HERE IS APPENDED THE EPILOGUE THAT MESSIRE NICOLAS
DE CAEN MADE FOR THE BOOK WHICH CONTAINED THE
SOUL OF HIM; AND WHICH (IN CONSEQUENCE) HE MIGHT NOT
VIEW AS HE DID ANYTHING THAT CONVEYED ABOUT THIS
WORLD MERE FLESH AND BLOOD AND THE SOUL OF ANOTHER
PERSON.
Intrepidly depart, my little book, into the presence of that most illustrious lady who bade me compile you. Bow down before her judgment patiently. And if her sentence be that of death I counsel you to grieve not at what cannot be avoided.
But, if by any miracle that glorious, strong fortress of the weak consider it advisable, pass thence to every man who may desire to purchase you, and live out your little hour among these very credulous persons; and at your appointed season die and be forgotten.
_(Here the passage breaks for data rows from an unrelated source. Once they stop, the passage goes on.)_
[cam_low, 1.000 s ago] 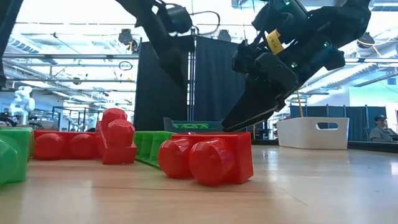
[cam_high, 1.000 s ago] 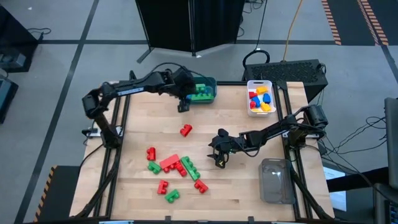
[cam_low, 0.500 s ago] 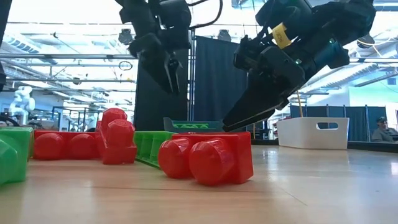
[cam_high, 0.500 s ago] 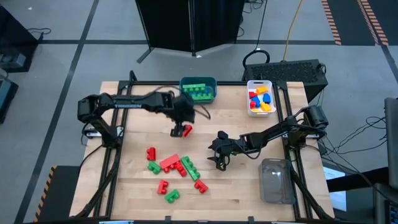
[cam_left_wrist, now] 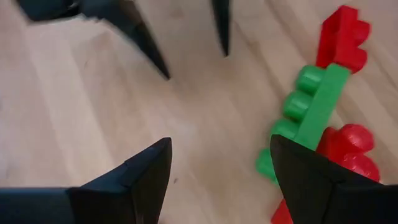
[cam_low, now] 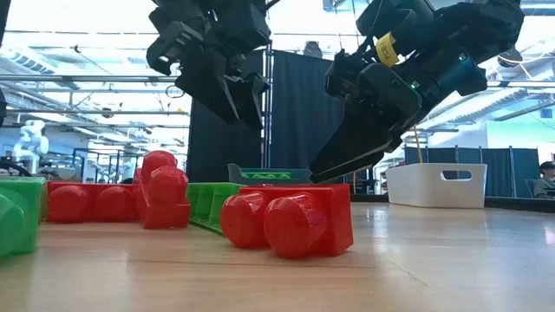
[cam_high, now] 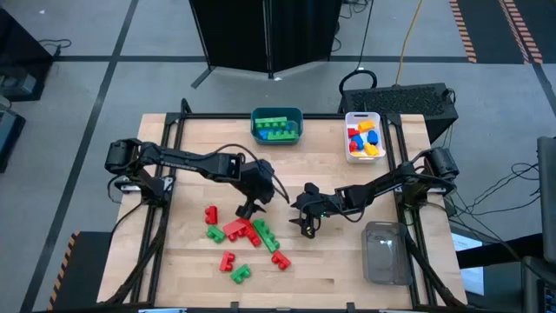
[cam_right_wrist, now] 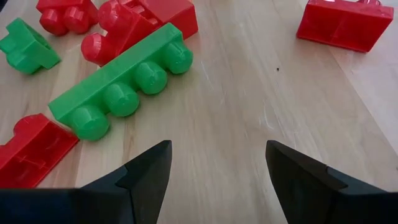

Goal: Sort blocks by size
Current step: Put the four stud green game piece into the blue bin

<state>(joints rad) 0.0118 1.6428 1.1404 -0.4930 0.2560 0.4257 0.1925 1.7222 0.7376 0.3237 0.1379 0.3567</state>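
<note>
A: Left gripper fingers stand wide and empty over the blocks, at the cluster's edge; right gripper likewise, beside the cluster.

B: Your risk: both crowd one pile and could collide or nudge bricks. Block lengths stay hard to judge where they overlap on the worktop.

A teal bin and a white bin at the table's far edge — a clear bin at its right edge — a black cabinet stands behind
</note>
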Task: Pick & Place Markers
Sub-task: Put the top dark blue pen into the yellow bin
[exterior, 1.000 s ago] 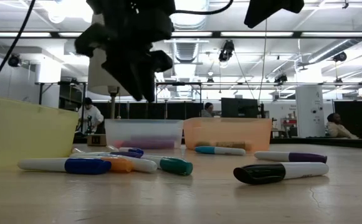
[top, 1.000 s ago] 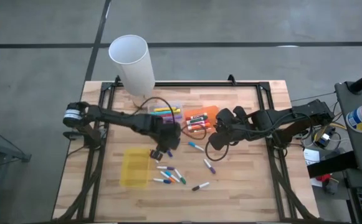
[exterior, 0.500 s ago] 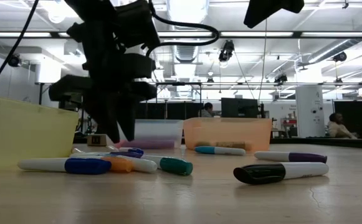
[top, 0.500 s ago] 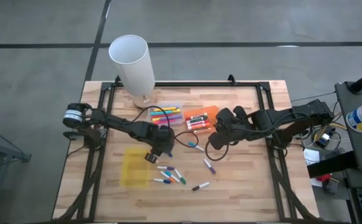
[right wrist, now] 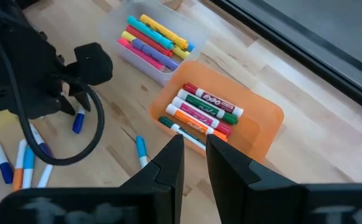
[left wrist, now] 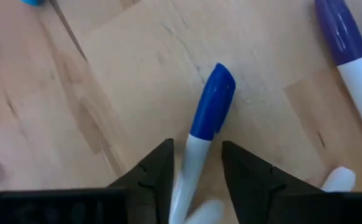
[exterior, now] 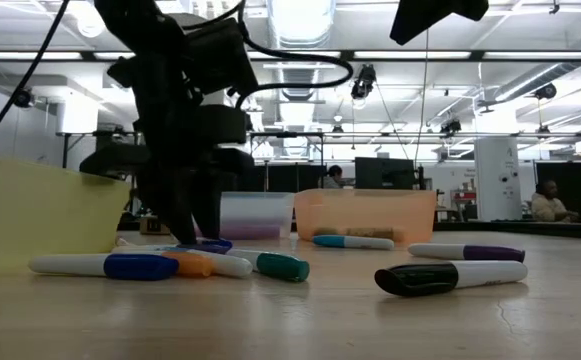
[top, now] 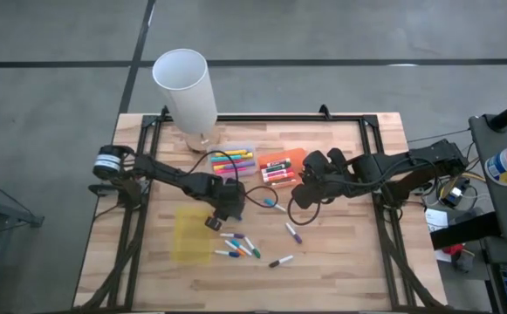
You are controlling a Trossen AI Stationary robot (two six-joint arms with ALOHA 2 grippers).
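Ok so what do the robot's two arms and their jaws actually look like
Both arms are dark, jointed and slim. The left arm has a silver-banded cylinder near its base and a black cable looping past its gripper. The right arm ends in a bulkier black wrist; its gripper has flat, angular black jaws like the left's.

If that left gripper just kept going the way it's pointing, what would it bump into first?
Probably the blue-capped marker lying on the table. The left gripper points down at it, open fingers either side of its white barrel. Straight on, it would likely reach the wood beneath; the remaining gap is hard to judge.
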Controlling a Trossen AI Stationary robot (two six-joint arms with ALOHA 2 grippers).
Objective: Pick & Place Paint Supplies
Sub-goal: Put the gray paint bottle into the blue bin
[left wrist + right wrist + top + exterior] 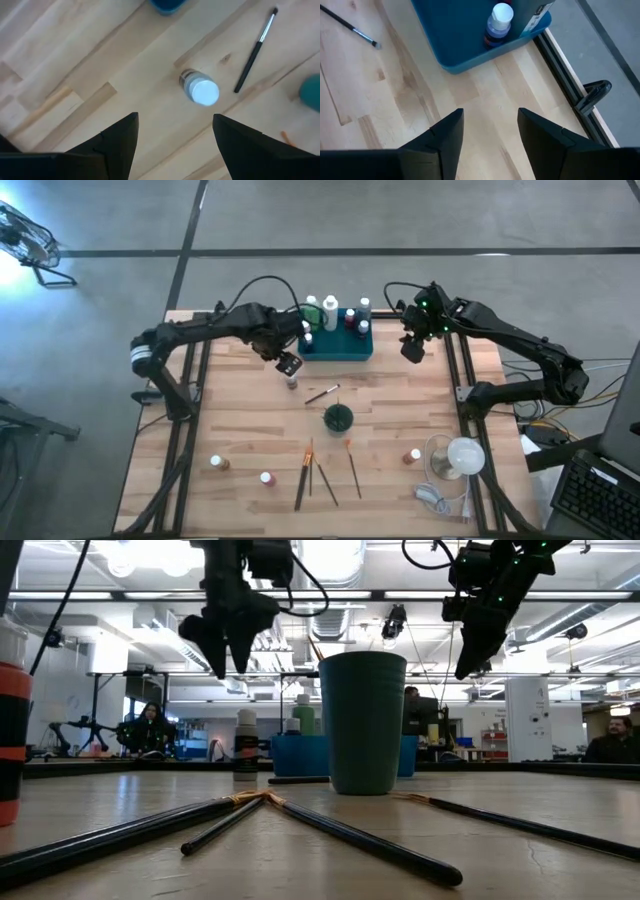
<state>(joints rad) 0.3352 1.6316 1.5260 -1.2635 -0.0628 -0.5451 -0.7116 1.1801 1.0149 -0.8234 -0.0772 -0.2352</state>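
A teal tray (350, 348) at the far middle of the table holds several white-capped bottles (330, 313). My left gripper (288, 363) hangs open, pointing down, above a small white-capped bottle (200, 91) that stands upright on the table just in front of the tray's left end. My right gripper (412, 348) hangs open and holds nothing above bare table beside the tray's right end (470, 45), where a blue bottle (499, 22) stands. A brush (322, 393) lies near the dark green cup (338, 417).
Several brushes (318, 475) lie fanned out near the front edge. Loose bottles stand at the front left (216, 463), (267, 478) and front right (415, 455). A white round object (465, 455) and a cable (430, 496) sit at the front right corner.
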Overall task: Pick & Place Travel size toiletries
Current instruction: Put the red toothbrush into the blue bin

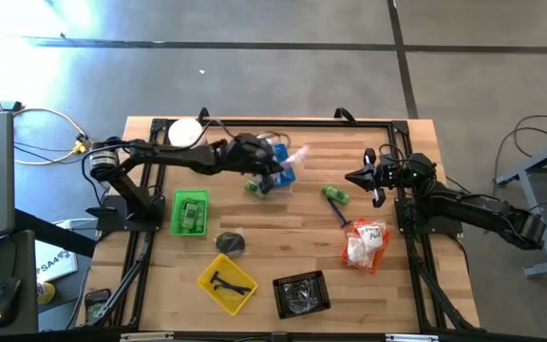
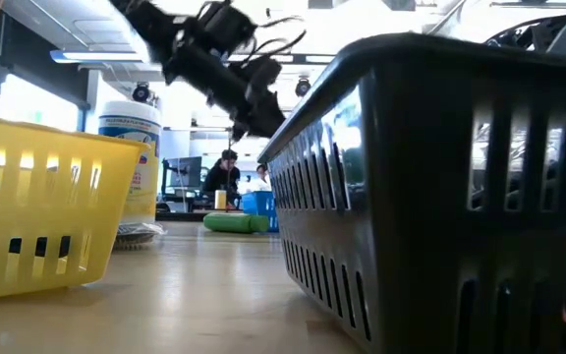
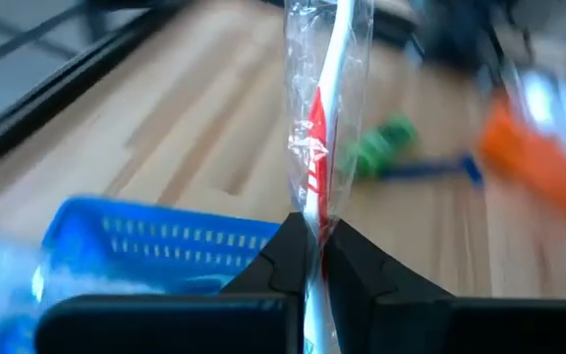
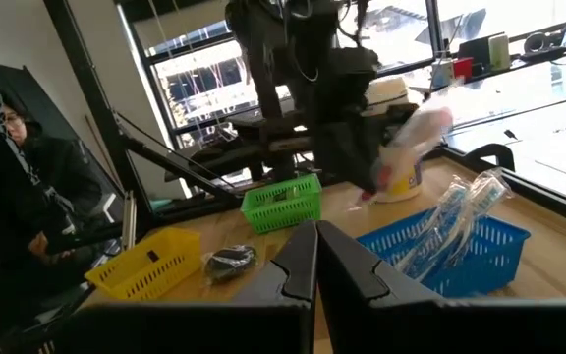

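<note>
Nearest the lens in the left wrist view, the left gripper (image 3: 312, 258) has its two dark fingers pinched on a toothbrush in a clear wrapper (image 3: 319, 118), which stands up out of the jaws toward the top of the frame. In the high view this gripper (image 1: 272, 161) sits upper centre, over the blue tray (image 1: 281, 163), with the wrapper tip (image 1: 297, 155) poking out to its right.

Judging by the task, the step in hand is carrying this toothbrush to the blue tray. To do it well, the grip should stay firm on the slippery wrapper, the item should be lowered lengthways along the tray, and the fingers should part only once it rests among the others, so it does not tip over the rim.

The right gripper (image 1: 376, 178), fingers shut on nothing, waits at centre right of the high view.

Containers in the high view:
- Blue tray: wrapped toothbrushes (image 4: 457, 221), seen best from the right wrist.
- Green tray (image 1: 190, 213), left of centre: small green items.
- Yellow tray (image 1: 227, 282), lower centre: black T-shaped pieces.
- Black tray (image 1: 302, 294), lower centre: dark contents I cannot make out.
- Orange tray (image 1: 367, 245), right of centre: white sachets.

Loose on the table: a green bottle (image 1: 336, 196), another green bottle (image 1: 255, 187) below the blue tray, a dark bit (image 1: 230, 243).
</note>
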You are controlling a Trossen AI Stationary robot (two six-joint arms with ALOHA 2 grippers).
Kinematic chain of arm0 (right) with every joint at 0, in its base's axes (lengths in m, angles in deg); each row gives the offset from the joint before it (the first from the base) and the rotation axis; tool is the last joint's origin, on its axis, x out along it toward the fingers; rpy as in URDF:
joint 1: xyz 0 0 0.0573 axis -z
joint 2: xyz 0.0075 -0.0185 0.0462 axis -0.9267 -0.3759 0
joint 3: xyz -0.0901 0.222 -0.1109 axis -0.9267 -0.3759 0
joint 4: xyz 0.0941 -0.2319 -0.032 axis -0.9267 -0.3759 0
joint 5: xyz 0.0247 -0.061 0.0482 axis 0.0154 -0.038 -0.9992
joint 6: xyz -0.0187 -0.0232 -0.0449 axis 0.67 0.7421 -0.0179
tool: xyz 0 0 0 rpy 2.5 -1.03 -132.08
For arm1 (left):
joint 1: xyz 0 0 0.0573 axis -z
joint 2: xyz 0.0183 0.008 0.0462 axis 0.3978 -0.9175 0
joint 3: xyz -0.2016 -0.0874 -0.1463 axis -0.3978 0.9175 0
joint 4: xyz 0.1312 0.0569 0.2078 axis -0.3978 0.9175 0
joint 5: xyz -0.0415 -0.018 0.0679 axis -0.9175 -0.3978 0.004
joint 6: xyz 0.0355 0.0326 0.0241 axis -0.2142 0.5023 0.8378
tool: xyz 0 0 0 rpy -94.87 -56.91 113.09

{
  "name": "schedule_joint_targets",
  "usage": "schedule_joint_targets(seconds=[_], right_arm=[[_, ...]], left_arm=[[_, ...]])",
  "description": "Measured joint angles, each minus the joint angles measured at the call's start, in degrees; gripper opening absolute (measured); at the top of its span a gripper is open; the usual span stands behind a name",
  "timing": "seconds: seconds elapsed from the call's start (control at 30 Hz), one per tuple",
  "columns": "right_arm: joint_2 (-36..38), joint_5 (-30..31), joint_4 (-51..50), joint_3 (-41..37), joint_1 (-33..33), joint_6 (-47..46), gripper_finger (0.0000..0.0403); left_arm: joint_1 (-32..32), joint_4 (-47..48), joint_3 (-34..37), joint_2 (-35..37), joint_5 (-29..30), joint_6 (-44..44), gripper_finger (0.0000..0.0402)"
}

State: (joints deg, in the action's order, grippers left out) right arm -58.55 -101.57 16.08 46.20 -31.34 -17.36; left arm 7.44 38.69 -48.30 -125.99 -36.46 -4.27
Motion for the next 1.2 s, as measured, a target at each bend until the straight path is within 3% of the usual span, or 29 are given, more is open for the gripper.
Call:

For thus only may you share your betters' fate, and be at one with those famed comedies of Greek Menander and all the poignant songs of Sappho. Et quid Pandoniae—thus, little book, I charge you poultice your more-merited oblivion—quid Pandoniae restat nisi nomen Athenae?
Yet even in your brief existence you may chance to meet with those who will affirm that the stories you narrate are not verily true and erroneously protest too many assertions which are only fables. To these you will reply that I, your maker, was in my youth the quite unworthy servant of the most high and noble lady, Dame Jehane, and in this period, at and about her house of Havering-Bower, conversed in my own person with Dame Katharine, then happily remarried to a private gentleman of Wales; and so obtained the matter of the ninth story and of the tenth authentically. You will say also that Messire de Montbrison afforded me the main matter of the sixth and seventh stories; and that, moreover, I once journeyed to Caer Idion and talked for some two hours with Richard Holland (whom I found a very old and garrulous and cheery person), and got of him the matter of the eighth tale in this dizain, together with much information as concerns the sixth and the seventh. And you will add that the matter of the fourth and fifth tales was in every detail related to me by my most illustrious mistress, Madame Isabella of Portugal, who had it from her mother, an equally veracious and immaculate lady, and one that was in youth Dame Philippa's most dear associate. For the rest you must admit, unwillingly, the first three stories in this book to be a thought less solidly confirmed; although (as you will say) even in these I have not ever deviated from what was at odd times narrated to me by the aforementioned persons, and have always endeavored honestly to piece together that which they told me.